-------- Record excerpts --------
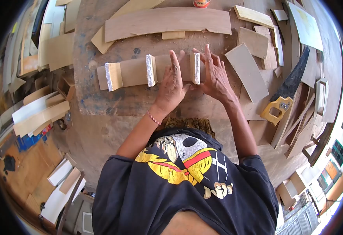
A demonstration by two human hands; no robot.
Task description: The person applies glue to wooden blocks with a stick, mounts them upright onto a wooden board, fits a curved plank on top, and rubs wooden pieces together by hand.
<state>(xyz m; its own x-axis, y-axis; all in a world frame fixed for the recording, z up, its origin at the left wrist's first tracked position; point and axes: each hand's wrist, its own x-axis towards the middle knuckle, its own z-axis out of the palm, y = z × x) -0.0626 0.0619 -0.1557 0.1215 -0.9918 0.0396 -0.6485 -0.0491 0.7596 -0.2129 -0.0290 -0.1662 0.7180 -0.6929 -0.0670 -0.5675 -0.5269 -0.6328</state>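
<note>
A flat wooden strip (133, 72) lies across the workbench, with three short blocks standing on it. The left block (114, 76) and the middle block (151, 70) have white, rough top edges. Around the right block (195, 68), also white along its edge, are both hands. My left hand (172, 80) is to its left, fingers extended and apart, holding nothing. My right hand (215, 74) is against its right side, fingers spread, touching it without wrapping round it.
A long curved board (167, 23) lies beyond the strip. To the right are loose boards (247, 72) and a handsaw (287, 94) with a yellow handle. A red can (201, 3) stands at the far edge. Stacked wood pieces (42, 113) are at the left.
</note>
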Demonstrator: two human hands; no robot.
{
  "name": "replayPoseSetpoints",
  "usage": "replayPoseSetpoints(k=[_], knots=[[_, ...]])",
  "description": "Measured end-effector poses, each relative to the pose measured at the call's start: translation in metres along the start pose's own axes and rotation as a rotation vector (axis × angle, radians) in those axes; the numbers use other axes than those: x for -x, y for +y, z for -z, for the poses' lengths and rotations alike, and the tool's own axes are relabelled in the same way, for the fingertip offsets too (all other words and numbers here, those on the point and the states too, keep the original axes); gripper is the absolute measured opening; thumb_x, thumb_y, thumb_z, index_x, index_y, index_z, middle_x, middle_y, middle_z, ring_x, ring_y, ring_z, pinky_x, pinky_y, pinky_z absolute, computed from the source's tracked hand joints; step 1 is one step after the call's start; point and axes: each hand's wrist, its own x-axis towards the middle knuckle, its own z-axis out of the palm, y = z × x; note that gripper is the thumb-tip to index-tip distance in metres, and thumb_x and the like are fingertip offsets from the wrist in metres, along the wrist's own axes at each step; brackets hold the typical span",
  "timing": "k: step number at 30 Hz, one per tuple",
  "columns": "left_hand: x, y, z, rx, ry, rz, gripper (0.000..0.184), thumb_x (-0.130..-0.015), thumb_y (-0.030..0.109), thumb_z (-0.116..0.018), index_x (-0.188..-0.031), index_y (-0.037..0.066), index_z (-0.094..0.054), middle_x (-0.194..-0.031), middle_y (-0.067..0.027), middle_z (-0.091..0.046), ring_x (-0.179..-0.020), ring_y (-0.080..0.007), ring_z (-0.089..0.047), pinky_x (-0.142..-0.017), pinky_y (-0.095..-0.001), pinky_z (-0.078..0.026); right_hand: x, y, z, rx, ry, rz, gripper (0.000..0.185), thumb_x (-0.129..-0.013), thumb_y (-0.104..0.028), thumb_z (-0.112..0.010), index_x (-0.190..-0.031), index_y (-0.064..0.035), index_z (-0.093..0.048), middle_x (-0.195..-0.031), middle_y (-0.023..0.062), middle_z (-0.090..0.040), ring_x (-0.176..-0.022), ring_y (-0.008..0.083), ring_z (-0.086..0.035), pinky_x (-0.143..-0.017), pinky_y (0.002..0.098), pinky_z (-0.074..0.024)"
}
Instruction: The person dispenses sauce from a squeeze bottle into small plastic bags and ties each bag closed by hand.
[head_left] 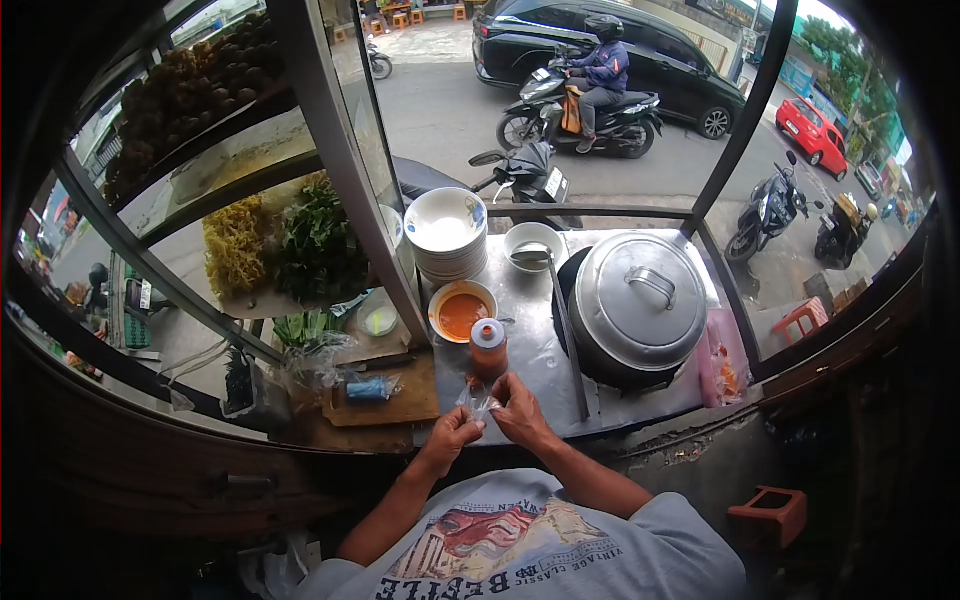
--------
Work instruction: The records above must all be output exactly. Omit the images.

Solution for this task:
A demonstration by two human hands; no robot.
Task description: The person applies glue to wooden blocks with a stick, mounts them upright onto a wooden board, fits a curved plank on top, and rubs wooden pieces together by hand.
<state>(xyz m; its own x-axis, y-axis; all in a world frame fixed for the recording, z up, its origin at the left wrist's first tracked position; point and axes: each hand's wrist, its own x-axis towards the middle knuckle, its own z-axis out of the palm, y = z × x) -0.0626 0.0619 -0.1557 0.1215 -0.9918 0.0396 -0.6485 -0.0491 0.7596 -0.2129 -0.0290 -0.1662 0.7180 -0.6929 -0.0670 -0.5675 -0.5269 -0.6328</state>
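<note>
A flat wooden strip (133, 72) lies across the workbench, with three short blocks standing on it. The left block (114, 76) and the middle block (151, 70) have white, rough top edges. Around the right block (195, 68), also white along its edge, are both hands. My left hand (172, 80) is to its left, fingers extended and apart, holding nothing. My right hand (215, 74) is against its right side, fingers spread, touching it without wrapping round it.
A long curved board (167, 23) lies beyond the strip. To the right are loose boards (247, 72) and a handsaw (287, 94) with a yellow handle. A red can (201, 3) stands at the far edge. Stacked wood pieces (42, 113) are at the left.
</note>
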Demonstrator: two human hands; no robot.
{
  "name": "replayPoseSetpoints",
  "usage": "replayPoseSetpoints(k=[_], knots=[[_, ...]])",
  "description": "Measured end-effector poses, each relative to the pose measured at the call's start: translation in metres along the start pose's own axes and rotation as a rotation vector (axis × angle, radians) in those axes; the numbers use other axes than those: x for -x, y for +y, z for -z, for the poses' lengths and rotations alike, and the tool's own axes are relabelled in the same way, for the fingertip offsets too (all other words and numbers here, those on the point and the states too, keep the original axes); gripper is the absolute measured opening; thumb_x, thumb_y, thumb_z, index_x, index_y, index_z, middle_x, middle_y, middle_z, ring_x, ring_y, ring_z, pinky_x, pinky_y, pinky_z absolute, computed from the source's tracked hand joints; step 1 is one step after the call's start; point and axes: each hand's wrist, its own x-axis towards the middle knuckle, its own z-axis out of the palm, y = z × x; note that gripper is the thumb-tip to index-tip distance in metres, and thumb_x and the like are fingertip offsets from the wrist in metres, along the wrist's own axes at each step; brackets hold the typical span",
  "timing": "k: step number at 30 Hz, one per tuple",
  "columns": "left_hand: x, y, z, rx, ry, rz, gripper (0.000..0.184), thumb_x (-0.130..-0.015), thumb_y (-0.030..0.109), thumb_z (-0.116..0.018), index_x (-0.188..-0.031), index_y (-0.037..0.066), index_z (-0.094..0.054), middle_x (-0.194..-0.031), middle_y (-0.067..0.027), middle_z (-0.091..0.046), ring_x (-0.179..-0.020), ring_y (-0.080..0.007), ring_z (-0.089..0.047), pinky_x (-0.142..-0.017), pinky_y (-0.095..-0.001), pinky_z (-0.078..0.026); right_hand: x, y, z, rx, ry, rz, gripper (0.000..0.185), thumb_x (-0.129..-0.013), thumb_y (-0.104..0.028), thumb_z (-0.112..0.010), index_x (-0.190..-0.031), index_y (-0.064..0.035), index_z (-0.093..0.048), middle_x (-0.195..-0.031), middle_y (-0.023..0.062), middle_z (-0.090..0.040), ring_x (-0.176..-0.022), ring_y (-0.008..0.083), ring_z (-0.086..0.035), pinky_x (-0.143..-0.017), pinky_y (0.002..0.098), pinky_z (-0.074..0.024)"
}
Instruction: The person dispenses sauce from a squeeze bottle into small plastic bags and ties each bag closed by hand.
[head_left] 

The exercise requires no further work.